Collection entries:
○ ○ ○

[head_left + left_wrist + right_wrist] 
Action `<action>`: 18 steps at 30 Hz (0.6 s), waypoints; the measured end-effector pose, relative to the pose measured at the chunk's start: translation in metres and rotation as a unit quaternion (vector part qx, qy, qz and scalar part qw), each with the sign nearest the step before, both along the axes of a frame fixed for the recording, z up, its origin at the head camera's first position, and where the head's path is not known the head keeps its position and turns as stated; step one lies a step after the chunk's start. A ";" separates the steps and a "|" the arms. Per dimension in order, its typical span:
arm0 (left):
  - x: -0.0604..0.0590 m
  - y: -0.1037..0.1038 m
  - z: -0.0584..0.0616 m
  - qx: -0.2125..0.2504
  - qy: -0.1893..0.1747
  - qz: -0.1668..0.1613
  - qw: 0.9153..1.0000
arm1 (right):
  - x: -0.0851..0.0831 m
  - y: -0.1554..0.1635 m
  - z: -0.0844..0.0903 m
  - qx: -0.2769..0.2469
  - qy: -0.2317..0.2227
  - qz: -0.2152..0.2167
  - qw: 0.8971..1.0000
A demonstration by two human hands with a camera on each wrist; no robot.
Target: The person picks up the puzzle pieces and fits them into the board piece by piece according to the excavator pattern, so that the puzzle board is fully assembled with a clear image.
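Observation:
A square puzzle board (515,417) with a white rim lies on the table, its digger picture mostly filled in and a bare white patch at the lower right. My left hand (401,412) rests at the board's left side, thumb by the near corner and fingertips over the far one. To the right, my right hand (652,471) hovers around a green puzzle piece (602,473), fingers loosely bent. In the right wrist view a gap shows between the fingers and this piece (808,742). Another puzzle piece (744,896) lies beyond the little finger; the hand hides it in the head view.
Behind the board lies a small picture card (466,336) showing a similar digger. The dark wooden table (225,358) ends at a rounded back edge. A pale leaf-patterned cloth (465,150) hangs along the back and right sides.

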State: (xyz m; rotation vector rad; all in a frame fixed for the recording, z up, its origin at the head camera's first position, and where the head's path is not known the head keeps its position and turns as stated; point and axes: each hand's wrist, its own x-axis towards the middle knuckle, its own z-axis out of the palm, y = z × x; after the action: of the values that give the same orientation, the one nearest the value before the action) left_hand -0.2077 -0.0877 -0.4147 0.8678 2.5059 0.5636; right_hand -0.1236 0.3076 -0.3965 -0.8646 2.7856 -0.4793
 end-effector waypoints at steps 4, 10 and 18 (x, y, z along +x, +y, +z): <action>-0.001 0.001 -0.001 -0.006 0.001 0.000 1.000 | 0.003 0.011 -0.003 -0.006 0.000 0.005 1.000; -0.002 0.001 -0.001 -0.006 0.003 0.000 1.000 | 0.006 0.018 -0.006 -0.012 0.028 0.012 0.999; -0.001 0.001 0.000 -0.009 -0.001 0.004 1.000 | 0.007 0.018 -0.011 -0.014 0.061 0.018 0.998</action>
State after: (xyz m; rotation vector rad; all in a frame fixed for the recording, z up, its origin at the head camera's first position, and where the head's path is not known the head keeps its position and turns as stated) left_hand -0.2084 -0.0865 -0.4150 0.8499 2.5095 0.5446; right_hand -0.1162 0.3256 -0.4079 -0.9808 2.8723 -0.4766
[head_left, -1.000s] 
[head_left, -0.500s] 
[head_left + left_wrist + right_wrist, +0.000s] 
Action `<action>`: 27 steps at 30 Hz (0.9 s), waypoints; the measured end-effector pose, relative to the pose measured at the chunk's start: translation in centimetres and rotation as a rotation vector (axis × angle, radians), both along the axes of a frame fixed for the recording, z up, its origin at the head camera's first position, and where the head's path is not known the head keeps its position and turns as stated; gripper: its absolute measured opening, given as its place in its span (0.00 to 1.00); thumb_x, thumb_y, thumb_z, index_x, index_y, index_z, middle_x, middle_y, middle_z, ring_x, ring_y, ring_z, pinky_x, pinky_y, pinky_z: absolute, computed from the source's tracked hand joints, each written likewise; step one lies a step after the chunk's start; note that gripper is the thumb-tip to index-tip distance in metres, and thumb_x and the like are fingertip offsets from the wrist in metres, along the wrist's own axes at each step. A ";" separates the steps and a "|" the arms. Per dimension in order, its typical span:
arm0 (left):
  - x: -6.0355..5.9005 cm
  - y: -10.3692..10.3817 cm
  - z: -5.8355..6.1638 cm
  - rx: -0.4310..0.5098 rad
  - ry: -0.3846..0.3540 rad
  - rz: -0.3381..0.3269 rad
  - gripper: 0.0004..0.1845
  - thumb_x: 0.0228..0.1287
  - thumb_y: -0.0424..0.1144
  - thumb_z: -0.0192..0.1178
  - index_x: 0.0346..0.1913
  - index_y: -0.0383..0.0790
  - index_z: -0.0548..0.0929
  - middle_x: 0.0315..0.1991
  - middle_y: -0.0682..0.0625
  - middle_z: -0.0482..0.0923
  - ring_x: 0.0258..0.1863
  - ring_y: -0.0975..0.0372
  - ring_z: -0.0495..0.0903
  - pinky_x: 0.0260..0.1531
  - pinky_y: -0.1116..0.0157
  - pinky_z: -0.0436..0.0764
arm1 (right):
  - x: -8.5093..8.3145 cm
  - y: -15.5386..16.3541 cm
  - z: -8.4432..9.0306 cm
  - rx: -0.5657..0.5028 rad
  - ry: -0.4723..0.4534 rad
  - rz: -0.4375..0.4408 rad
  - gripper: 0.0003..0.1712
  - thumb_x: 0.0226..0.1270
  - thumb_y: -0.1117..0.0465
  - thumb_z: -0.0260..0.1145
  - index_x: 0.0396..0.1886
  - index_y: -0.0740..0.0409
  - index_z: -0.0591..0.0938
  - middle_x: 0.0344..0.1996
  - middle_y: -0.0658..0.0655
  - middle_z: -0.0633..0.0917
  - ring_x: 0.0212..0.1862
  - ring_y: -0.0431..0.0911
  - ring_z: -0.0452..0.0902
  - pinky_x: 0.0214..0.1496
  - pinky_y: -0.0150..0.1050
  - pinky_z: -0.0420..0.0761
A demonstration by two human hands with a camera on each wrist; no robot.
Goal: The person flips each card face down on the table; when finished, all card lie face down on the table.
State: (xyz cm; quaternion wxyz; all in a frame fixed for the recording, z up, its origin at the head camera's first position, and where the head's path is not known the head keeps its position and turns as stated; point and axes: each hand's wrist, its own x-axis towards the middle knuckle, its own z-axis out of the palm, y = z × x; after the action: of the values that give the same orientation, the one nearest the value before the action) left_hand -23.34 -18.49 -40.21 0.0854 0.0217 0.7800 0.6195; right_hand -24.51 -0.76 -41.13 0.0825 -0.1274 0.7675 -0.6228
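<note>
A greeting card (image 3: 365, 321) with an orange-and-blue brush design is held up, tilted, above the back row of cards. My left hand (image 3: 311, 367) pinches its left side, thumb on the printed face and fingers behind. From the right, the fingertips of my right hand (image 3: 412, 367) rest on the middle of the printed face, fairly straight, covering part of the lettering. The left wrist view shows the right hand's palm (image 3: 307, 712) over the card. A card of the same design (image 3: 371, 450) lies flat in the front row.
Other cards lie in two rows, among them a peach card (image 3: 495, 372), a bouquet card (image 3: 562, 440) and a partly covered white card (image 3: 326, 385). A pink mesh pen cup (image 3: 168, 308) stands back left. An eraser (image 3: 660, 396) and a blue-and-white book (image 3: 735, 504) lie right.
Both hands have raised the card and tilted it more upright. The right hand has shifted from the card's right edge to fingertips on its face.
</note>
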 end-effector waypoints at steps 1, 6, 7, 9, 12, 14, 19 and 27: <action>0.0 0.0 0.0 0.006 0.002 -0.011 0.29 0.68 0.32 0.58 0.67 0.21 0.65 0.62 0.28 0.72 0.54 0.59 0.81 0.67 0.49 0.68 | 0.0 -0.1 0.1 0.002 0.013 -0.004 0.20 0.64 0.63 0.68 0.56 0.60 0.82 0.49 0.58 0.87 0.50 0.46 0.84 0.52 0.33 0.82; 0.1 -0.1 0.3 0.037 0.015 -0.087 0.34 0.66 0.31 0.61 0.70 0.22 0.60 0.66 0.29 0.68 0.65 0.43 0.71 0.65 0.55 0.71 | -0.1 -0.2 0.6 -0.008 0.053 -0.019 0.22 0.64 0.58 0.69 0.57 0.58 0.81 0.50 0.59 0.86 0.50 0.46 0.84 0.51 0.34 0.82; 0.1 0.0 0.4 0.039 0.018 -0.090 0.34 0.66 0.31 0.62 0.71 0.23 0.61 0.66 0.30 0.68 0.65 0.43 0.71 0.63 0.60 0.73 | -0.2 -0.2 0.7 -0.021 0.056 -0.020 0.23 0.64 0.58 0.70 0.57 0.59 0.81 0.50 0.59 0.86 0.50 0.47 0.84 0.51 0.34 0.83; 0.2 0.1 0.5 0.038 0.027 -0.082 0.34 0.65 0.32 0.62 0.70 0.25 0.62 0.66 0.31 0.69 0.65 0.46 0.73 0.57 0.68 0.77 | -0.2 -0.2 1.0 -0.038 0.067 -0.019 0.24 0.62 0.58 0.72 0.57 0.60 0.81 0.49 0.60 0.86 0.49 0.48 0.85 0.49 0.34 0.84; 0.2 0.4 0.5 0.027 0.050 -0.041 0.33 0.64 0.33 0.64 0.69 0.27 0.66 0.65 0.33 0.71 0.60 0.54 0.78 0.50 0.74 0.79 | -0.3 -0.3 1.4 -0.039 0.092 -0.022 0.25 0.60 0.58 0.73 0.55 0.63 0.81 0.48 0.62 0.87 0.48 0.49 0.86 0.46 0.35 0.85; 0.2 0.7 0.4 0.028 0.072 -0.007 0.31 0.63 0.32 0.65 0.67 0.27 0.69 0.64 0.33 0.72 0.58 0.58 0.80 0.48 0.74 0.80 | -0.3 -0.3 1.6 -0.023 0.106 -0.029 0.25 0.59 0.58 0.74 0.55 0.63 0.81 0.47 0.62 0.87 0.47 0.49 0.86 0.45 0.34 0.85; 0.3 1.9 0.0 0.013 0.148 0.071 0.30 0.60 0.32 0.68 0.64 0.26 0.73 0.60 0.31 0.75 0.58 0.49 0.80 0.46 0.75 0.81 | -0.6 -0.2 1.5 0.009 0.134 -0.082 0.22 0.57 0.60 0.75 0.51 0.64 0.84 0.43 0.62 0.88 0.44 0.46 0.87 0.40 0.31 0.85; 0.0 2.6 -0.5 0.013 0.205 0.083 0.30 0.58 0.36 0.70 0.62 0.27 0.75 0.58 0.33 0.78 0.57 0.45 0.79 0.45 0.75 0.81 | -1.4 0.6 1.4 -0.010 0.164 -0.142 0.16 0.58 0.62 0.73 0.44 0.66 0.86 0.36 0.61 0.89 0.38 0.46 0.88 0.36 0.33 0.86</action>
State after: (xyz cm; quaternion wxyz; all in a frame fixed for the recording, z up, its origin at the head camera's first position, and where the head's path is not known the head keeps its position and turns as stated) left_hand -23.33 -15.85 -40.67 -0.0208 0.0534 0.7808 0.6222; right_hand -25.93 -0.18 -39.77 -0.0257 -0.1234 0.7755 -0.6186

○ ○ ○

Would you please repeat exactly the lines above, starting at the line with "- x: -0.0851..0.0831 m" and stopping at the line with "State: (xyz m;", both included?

  - x: -0.0851..0.0831 m
  - y: -0.1554..0.1635 m
  - z: -0.0844..0.0903 m
  - qx: -0.2769..0.2469
  - qy: -0.2317..0.2227
  - qz: -0.2152..0.2167
  - qw: 0.8971..1.0000
A demonstration by two human hands with a camera on each wrist; no robot.
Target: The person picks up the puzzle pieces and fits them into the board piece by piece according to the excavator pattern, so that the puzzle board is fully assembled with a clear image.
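Observation:
A square puzzle board (515,417) with a white rim lies on the table, its digger picture mostly filled in and a bare white patch at the lower right. My left hand (401,412) rests at the board's left side, thumb by the near corner and fingertips over the far one. To the right, my right hand (652,471) hovers around a green puzzle piece (602,473), fingers loosely bent. In the right wrist view a gap shows between the fingers and this piece (808,742). Another puzzle piece (744,896) lies beyond the little finger; the hand hides it in the head view.
Behind the board lies a small picture card (466,336) showing a similar digger. The dark wooden table (225,358) ends at a rounded back edge. A pale leaf-patterned cloth (465,150) hangs along the back and right sides.
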
State: (xyz m; rotation vector rad; all in a frame fixed for the recording, z up, its origin at the head camera's first position, and where the head's path is not known the head keeps its position and turns as stated; point and axes: each hand's wrist, its own x-axis towards the middle knuckle, its own z-axis out of the palm, y = z × x; after the action: of the values that give the same orientation, the one nearest the value before the action) left_hand -0.2077 -0.0877 -0.4147 0.8678 2.5059 0.5636; right_hand -0.1236 0.3076 -0.3965 -0.8646 2.7856 -0.4793

The exercise requires nothing further.